Tonight, I walked through my mostly dark neighborhood. Elin Lindfors of The Deer Tracks was singing in my ears, "Look at that house/Wonder who lives there now/How about the broken tree/Struck by lightning it seems/I'm glad you're here," with someone playing a saw in the background, with a building tension of spinning plates and an invisible magician moonlighting on the side, sliding dishwashing detergent-ed fingers over rims, as he played a chorus of glasses. She was there, making everything appear to be a little bit darker and me feeling almost voyeuristic, though I'd just set out for a bag of chips and a the newspaper that I forgot to purchase earlier.
Walking by these houses, many of which were still lit hot television sets, every inkling was to look at them, to peek into whatever lit spaces there were to see. It wasn't eavesdropping, but opportunity. Some front doors were mostly glass and you could see all the way down the first level hallway. There were some houses that seemed to have a light on in every room there was - still at 11 pm, as if the hour was of little consequence. The soothing sauce smell of the BBQ joint that operates out of a broken down little residence in the neighborhood still hung in the air, the gas tank cookers likely still warm to the touch, the potato salad and beans likely covered with Saran wrap and chilling in the refrigerator. There were a few people getting gas and others buying packs of cigarettes. There were those just leaving the bars and others just showing up. The food truck was parked between buildings, getting no love and less business.

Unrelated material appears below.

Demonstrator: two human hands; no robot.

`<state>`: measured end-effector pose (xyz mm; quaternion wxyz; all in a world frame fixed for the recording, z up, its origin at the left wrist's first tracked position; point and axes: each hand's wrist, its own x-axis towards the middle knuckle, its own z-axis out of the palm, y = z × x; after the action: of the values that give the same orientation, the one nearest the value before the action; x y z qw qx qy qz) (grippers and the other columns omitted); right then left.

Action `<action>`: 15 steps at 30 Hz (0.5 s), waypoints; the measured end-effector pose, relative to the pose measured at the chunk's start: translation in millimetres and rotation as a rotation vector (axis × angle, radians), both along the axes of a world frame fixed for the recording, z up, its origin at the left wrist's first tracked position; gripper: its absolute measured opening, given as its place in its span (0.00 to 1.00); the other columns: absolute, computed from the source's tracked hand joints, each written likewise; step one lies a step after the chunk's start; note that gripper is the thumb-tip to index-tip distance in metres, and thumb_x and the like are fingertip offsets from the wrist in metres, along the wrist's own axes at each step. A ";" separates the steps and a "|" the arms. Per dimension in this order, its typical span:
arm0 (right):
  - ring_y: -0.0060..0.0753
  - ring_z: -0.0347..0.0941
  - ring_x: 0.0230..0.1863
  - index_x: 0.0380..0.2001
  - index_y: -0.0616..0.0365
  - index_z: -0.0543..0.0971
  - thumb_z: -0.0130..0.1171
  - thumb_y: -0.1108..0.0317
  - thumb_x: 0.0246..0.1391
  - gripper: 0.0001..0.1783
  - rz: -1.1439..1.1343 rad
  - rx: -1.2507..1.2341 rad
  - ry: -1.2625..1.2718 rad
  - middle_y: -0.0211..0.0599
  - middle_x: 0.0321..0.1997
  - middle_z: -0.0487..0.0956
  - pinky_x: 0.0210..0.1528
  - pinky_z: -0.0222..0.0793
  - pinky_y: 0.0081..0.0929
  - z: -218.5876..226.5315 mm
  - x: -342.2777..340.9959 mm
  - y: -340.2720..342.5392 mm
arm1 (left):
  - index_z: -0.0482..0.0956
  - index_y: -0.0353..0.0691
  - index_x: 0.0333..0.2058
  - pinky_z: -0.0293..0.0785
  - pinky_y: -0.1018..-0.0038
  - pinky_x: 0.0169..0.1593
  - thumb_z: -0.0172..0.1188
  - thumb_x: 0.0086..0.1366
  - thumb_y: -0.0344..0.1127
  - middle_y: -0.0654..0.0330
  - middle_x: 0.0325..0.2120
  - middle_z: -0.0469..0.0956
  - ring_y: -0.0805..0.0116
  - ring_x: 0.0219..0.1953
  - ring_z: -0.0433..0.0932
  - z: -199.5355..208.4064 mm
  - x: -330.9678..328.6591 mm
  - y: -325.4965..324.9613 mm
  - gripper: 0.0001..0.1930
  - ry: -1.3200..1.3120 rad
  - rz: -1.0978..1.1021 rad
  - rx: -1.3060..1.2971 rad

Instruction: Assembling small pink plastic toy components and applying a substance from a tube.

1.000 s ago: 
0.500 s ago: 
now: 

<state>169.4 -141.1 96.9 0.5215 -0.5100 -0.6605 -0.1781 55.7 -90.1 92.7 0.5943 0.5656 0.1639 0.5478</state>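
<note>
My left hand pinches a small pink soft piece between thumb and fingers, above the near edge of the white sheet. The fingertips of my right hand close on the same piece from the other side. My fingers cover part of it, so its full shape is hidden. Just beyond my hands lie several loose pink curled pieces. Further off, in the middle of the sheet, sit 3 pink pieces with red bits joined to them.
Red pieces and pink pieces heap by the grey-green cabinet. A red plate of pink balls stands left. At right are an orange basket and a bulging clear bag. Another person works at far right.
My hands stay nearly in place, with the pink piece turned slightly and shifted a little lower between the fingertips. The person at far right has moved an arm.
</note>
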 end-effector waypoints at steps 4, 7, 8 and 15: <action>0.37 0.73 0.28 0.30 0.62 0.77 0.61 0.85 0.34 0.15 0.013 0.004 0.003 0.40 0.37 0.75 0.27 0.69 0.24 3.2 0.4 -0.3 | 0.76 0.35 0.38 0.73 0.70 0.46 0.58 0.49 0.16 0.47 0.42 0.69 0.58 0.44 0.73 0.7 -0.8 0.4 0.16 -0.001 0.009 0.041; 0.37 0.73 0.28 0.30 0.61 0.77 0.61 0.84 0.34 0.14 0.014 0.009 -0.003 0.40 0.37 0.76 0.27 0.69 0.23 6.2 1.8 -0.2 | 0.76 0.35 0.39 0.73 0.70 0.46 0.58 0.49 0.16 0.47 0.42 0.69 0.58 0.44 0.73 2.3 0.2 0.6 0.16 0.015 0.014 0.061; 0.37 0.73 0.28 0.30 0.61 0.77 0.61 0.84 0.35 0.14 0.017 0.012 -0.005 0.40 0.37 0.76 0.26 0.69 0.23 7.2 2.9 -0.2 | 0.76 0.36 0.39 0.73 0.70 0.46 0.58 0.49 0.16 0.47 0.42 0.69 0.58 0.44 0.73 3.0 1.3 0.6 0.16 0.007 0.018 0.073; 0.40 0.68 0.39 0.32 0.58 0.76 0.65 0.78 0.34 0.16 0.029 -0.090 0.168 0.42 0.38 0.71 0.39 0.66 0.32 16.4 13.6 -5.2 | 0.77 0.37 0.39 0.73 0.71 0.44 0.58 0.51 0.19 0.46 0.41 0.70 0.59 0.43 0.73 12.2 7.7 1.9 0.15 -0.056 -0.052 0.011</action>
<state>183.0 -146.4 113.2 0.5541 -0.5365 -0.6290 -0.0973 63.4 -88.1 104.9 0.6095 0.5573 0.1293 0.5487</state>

Everything was mostly quiet. Most everything seemed halfway there - just outlines. There had been a skunk out tonight, either obliterated on the road somewhere, enacting its final, putrid revenge, or prowling around through the hedges and getting spooked by dogs that still see them from the other side of house windows. It all felt barely there, just hanging on, but the stink of the missing skunk pulled everything into the frame. I was in it and my shadow was one-stepping me, slanting like a jagged abomination toward the gutter. The Swedes Lindfors and David Lehnberg were incredible companions through an evening adrift, of looking and cutting through silence with the rhythmic scrapes of shoe sole against concrete. It was almost as if they planned of it.